It would be great if you could influence the coincidence.

You would adjust the randomness to make as much money as possible.

Regarding fuel economy, you would set all the random consumption factors for the lowest fuel consumption.

… but that is unfortunately not possible!

You can only change the systematic consumption factors, you have no influence on the random factors. Chance doesn’t listen to you!

But did you know that chance still follows fixed laws?

Even if you have no control over chance, it still can’t do what it wants. The universe has rules, chance must obey, and scientists have figured them out.

We’ll look at what we can find out about the occurrence of random factors.

With this knowledge, you can create a single representative value from your many different fuel consumption values.

You can use the standard deviation to evaluate the spread of your fuel consumption values and assess the quality of your average consumption value.

You can find out why and how fuel consumption varies in the article: »Why does fuel consumption vary? (a simple explanation)«.

The application of the theory to fuel consumption determination using the fleet monitoring method can be found in the article: “How to assess the distribution of fuel consumption values.” which I am going to publish soon.

Without further ado, let’s get started right away.

## It happens by chance.

I think in English, there are different words when something happens without intention or without the possibility of someone’s influence.

• Chance
• coincidence
• accident
• fortuity
• happenstance
• randoms

In the physical-technical context, we are often confronted with the outcome of complex systems. Systems, that are so complex or unexplored that we don’t understand their behavior. Therefore, we are not able to predict their outcome, nor do we have the ability to influence the outcome in any way.

It means those things are beyond our control.

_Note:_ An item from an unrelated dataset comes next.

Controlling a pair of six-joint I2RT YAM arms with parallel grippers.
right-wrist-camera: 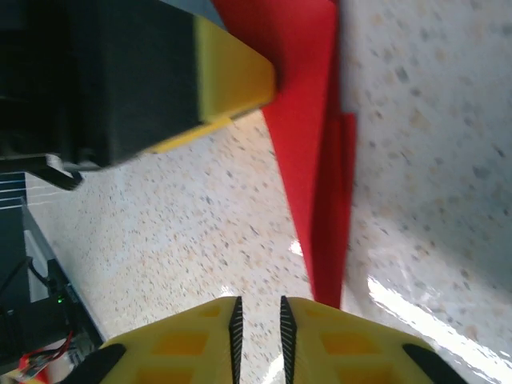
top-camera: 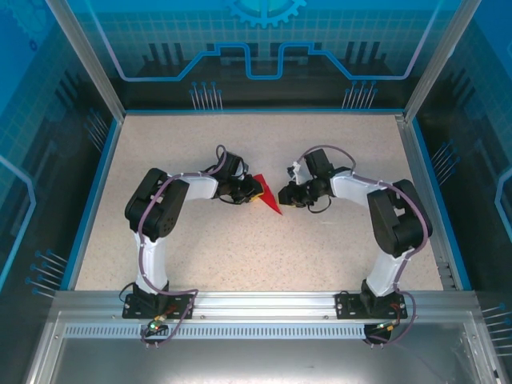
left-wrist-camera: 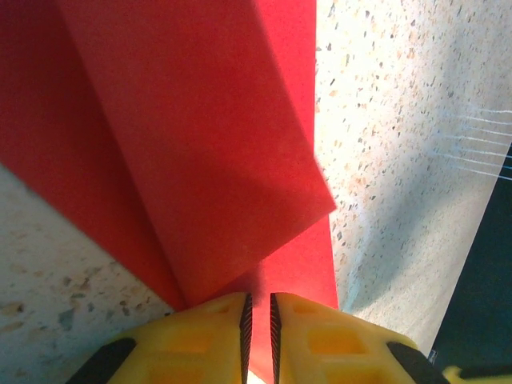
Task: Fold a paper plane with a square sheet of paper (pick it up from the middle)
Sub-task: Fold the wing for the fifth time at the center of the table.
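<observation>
Top view: both arms bend inward and meet near the middle of the speckled counter (top-camera: 240,256). The left claw (top-camera: 254,192) grips the wide end of the red paper plane (top-camera: 272,200), a narrow pointed triangle whose tip points toward the near edge. The right claw (top-camera: 288,194) sits just beside the plane on its other side; its state is too small to read from up here. Left wrist view: the left claw (left-wrist-camera: 258,308) has its yellow fingers (left-wrist-camera: 200,336) pressed nearly together, pinching the plane (left-wrist-camera: 200,144). Red paper fills the thin slit between them (overlapping folded layers fan out above, one flap casting a shadow on the next). Pale counter (left-wrist-camera: 384,120) shows on both sides. Right wrist view: the right claw (right-wrist-camera: 260,308) stands slightly parted, with bare counter (right-wrist-camera: 160,240) in the narrow gap and nothing held. The plane (right-wrist-camera: 312,160) runs down the picture as a long red wedge. Its tip ends at the edge of one finger, off to the side of the gap; whether they touch cannot be told. A yellow finger (right-wrist-camera: 232,80) of the left claw sits on the wedge's wide end at upper left.
</observation>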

That’s why things happen randomly. Random outcomes are distributed over a range or are repeated.

At the same time, these random outcomes are the input for other systems that we are interested in.

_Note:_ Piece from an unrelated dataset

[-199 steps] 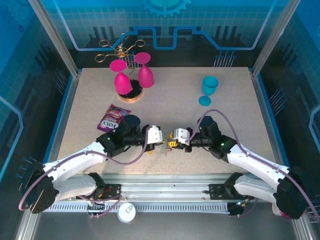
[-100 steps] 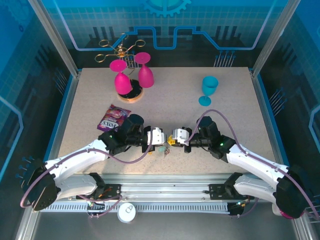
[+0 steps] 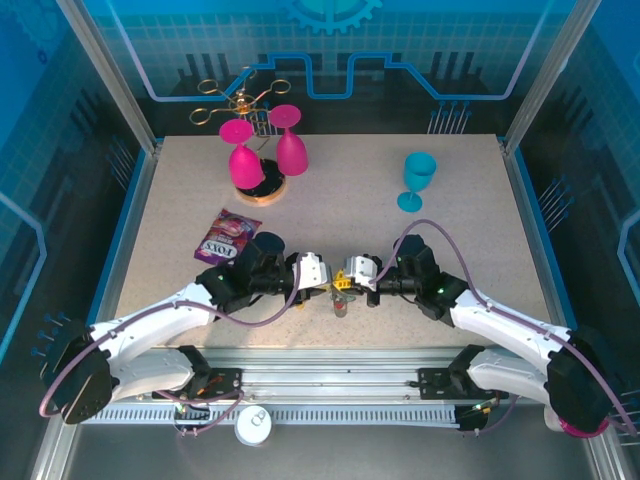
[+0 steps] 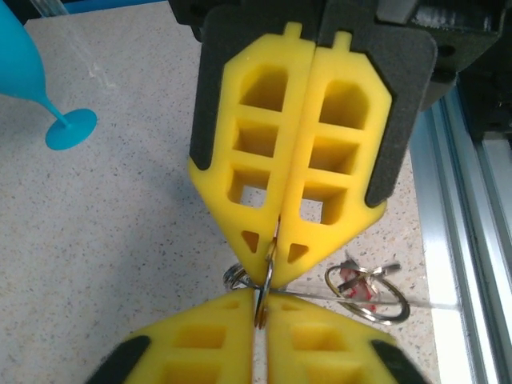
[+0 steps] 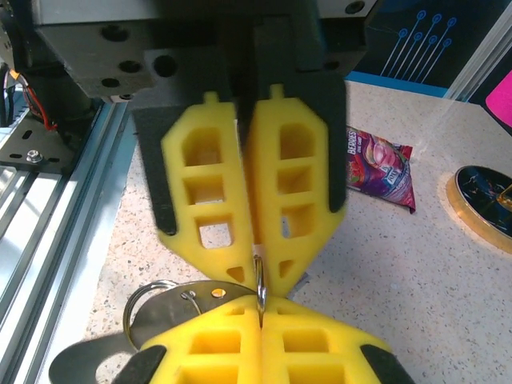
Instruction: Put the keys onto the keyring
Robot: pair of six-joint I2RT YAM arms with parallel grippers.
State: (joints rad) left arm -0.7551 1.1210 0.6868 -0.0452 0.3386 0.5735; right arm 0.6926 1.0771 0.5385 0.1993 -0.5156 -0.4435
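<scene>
The left pincer [image 4: 260, 302] is closed on a thin silver metal ring [image 5: 258, 276], seen edge-on; I cannot tell if a key hangs on it. The right pincer [image 4: 274, 262] meets it tip to tip and is closed on this same ring. Further right in the left wrist view, the wire keyring with small red tag [image 4: 354, 282] is just beside the tips, over the speckled beige desk [image 4: 120, 224].

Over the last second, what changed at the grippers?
The left gripper nudged right toward the right gripper, then eased back slightly; the red-tagged keyring beneath them shifted toward the near edge. Both are shut tip to tip on a thin metal ring. Pink glasses, teal cup and packet stayed put.
</scene>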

Therefore, it is important to understand randomness in order to assess its impact.

## What is a distribution?

I have brought you a chart for illustration, in which I have shown the distribution of my car’s fuel consumption values. (Yes, I have to admit, it wasn’t exactly a small car.)

The fuel consumption values can be found on the horizontal axis and the frequency of occurrence on the vertical axis.

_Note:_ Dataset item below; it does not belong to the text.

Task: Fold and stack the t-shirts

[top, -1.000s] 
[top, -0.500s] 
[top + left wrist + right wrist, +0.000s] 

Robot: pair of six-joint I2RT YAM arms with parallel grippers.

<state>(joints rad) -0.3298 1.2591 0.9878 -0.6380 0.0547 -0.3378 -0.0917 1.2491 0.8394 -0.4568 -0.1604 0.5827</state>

You can see that in my series of measurements, some consumption values did not occur at all. 10.8 and 12.5 l/100 km have each been measured 5 times and are therefore the most common values.

Apart from the knowledge that consumption values between 9 and 13 liters per 100 km were calculated, this representation does not make us much smarter.

This is because I only took 30 readings.

If I had made an infinite number of measurements, then we would be able to see a mathematical function in this representation.

This is a typical problem. We have to find another way of finding out our function.

### A distribution function tells us the probabilities of occurrence.

The probability of occurrence of random variables can be described mathematically using distribution functions.

This is useful for us. If we know the distribution function according to which a random variable is distributed, then we can find out the probability of the occurrence of individual values. Even if we have only a limited number of measured values.

You can see the most important distribution functions on the Analytics Vidhya website: “6 Common Probability Distributions every data science professional should know”

If you look at the functions, you will see that the distribution of the values in the different cases is very different.

Unfortunately, the uniform distribution applies to lottery games. With this distribution function, the probability of occurrence is the same for all values. Knowing this distribution function will not make us a lottery millionaire.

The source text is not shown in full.